> **Your assignment**: Look below for the line holding "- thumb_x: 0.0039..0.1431" and the line holding "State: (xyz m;". Repeat those two and everything between, exactly.

> **Dataset extract**:
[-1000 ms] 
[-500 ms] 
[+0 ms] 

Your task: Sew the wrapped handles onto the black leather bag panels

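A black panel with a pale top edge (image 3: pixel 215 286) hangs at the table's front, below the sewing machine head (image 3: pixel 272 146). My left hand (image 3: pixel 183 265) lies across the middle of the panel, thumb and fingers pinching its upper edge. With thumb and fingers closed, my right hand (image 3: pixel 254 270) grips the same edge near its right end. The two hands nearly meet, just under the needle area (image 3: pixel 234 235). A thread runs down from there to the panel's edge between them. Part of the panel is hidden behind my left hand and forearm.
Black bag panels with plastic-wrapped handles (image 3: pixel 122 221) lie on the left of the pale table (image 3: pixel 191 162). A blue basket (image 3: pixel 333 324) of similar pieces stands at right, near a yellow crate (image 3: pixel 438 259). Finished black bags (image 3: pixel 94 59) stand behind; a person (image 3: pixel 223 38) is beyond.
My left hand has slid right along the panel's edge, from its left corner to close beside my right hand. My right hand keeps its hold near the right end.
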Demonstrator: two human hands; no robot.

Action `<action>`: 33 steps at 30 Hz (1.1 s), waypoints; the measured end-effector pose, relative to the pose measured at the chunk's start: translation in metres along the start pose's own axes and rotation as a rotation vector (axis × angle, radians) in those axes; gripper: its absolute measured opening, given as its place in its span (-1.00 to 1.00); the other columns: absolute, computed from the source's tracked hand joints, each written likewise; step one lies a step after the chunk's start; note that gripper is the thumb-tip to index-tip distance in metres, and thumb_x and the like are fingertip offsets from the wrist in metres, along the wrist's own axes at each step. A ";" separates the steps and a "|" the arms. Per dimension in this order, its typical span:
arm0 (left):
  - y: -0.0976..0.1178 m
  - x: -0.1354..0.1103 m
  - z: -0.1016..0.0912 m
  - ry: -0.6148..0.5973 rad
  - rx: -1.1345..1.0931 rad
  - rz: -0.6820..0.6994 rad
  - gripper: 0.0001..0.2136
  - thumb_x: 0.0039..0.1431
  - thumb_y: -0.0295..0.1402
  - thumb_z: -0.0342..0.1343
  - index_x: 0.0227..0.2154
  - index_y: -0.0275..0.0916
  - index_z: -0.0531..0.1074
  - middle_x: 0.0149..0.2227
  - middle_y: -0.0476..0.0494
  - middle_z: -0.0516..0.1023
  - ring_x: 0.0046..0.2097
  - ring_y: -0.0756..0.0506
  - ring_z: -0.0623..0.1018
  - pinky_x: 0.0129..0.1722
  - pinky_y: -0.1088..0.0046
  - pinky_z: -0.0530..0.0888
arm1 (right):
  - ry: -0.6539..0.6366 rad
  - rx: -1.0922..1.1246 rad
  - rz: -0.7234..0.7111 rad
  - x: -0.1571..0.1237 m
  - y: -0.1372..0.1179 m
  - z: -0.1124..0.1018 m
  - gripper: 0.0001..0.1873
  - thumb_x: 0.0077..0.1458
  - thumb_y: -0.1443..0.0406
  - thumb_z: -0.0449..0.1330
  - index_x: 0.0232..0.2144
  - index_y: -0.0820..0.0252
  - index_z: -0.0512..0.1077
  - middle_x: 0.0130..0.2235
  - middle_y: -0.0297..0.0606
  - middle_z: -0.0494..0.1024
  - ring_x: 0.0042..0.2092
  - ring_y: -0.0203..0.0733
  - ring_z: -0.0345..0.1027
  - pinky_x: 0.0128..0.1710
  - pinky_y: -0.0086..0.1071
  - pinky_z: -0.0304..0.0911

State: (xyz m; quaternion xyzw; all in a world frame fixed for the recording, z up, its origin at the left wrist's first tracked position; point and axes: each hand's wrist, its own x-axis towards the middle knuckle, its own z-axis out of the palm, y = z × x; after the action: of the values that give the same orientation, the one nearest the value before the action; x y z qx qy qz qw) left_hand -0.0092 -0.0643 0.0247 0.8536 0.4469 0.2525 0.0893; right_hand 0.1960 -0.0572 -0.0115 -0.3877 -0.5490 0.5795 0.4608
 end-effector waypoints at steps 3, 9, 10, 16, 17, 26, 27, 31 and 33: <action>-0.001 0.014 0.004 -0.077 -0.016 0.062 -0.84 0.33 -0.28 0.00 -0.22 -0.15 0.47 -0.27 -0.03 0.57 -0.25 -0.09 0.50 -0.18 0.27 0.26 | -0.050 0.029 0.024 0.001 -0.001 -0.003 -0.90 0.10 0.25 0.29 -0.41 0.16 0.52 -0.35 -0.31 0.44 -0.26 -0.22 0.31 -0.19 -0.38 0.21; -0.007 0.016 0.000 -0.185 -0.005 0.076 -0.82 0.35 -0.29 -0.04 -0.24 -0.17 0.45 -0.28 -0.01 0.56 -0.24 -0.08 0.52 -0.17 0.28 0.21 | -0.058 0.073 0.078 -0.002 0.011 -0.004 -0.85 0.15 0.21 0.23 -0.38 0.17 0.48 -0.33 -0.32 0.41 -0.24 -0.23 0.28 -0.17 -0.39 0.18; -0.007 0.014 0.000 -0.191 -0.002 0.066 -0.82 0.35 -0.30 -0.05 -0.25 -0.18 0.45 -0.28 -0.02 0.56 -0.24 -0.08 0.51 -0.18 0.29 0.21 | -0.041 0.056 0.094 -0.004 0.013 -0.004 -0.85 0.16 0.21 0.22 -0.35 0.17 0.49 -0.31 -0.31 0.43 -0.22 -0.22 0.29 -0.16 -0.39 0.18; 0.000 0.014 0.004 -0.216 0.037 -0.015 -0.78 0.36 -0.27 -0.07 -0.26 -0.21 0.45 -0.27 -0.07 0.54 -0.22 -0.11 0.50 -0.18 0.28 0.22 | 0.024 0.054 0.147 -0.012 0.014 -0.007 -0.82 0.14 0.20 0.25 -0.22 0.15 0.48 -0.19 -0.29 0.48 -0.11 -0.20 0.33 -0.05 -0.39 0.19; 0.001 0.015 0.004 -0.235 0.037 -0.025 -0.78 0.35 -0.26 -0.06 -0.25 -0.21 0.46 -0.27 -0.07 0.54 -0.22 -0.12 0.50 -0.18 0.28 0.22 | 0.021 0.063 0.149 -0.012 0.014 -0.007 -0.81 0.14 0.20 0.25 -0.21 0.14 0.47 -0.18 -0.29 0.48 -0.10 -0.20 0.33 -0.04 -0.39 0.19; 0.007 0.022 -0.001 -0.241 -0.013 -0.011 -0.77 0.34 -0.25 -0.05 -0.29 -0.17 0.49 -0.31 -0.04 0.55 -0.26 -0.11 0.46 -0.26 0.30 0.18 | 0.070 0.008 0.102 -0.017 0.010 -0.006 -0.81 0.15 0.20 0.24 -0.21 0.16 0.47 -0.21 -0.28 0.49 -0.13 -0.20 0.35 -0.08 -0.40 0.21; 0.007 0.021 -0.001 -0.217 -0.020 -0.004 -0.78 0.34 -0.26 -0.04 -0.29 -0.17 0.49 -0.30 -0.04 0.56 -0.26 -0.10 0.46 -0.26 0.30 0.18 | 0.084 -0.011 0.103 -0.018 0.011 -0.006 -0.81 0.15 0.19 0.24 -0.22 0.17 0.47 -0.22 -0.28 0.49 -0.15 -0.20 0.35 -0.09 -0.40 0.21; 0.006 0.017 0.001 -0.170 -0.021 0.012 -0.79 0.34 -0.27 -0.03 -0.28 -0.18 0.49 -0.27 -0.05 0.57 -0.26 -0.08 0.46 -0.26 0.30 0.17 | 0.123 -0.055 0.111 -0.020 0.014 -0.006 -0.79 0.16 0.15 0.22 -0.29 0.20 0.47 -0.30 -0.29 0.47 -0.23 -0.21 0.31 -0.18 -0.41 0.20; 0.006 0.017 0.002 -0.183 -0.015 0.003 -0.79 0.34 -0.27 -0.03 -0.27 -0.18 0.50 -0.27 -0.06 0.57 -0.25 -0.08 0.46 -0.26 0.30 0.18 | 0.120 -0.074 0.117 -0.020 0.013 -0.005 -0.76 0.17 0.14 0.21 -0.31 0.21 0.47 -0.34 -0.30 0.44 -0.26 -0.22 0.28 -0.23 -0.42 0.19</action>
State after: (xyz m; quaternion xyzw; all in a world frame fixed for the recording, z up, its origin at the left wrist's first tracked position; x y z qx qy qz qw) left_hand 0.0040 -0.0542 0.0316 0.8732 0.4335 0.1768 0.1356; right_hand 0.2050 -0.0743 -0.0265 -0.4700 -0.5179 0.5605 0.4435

> **Exercise response**:
  - thumb_x: 0.0039..0.1431
  - thumb_y: -0.0295..0.1402
  - thumb_z: -0.0342..0.1343
  - index_x: 0.0227..0.2154
  - index_y: -0.0275..0.0916
  - index_z: -0.0531..0.1074
  - middle_x: 0.0149..0.2227
  - middle_y: -0.0476..0.0494
  - middle_z: -0.0516..0.1023
  - ring_x: 0.0046..0.2097
  - ring_y: -0.0756..0.0506
  - ring_z: -0.0623..0.1018
  - pinky_x: 0.0129..0.1722
  - pinky_y: -0.1088..0.0046
  - pinky_z: -0.0530..0.0888
arm1 (right):
  - ry: -0.6539..0.6366 rad
  - rx: -1.0922..1.1246 rad
  - rz: -0.7234..0.7111 rad
  - x: -0.1571..0.1237 m
  - y: -0.1372..0.1179 m
  - z: -0.1124..0.1018 m
  - gripper: 0.0001..0.1873
  - thumb_x: 0.0077..0.1458
  - thumb_y: -0.1443..0.0406
  - thumb_z: -0.0449..0.1330
  - index_x: 0.0232..0.2144
  - index_y: -0.0820..0.0252
  - index_z: -0.0512..0.1077
  - middle_x: 0.0130..0.2235
  - middle_y: -0.0297..0.0606
  - middle_z: -0.0494..0.1024
  - ring_x: 0.0042..0.2092
  - ring_y: -0.0203..0.0733
  - ring_z: -0.0345..0.1027
  - pinky_x: 0.0128..0.1710
  - pinky_y: -0.0086..0.1071
  - pinky_z: -0.0304..0.0911

State: (xyz m; quaternion xyzw; all in a world frame fixed for the recording, z up, its origin at the left wrist's first tracked position; point and axes: each hand's wrist, its own x-axis towards the middle knuckle, its own z-axis out of the palm, y = z × x; after the action: of the values that give the same orientation, the one nearest the value before the action; x y z qx qy qz qw) left_hand -0.0092 -0.0643 0.0247 0.8536 0.4469 0.2525 0.0893; right_hand 0.1960 -0.0572 -0.0115 -0.3877 -0.5490 0.5795 0.4608

There is no more to the output, and the exercise is done.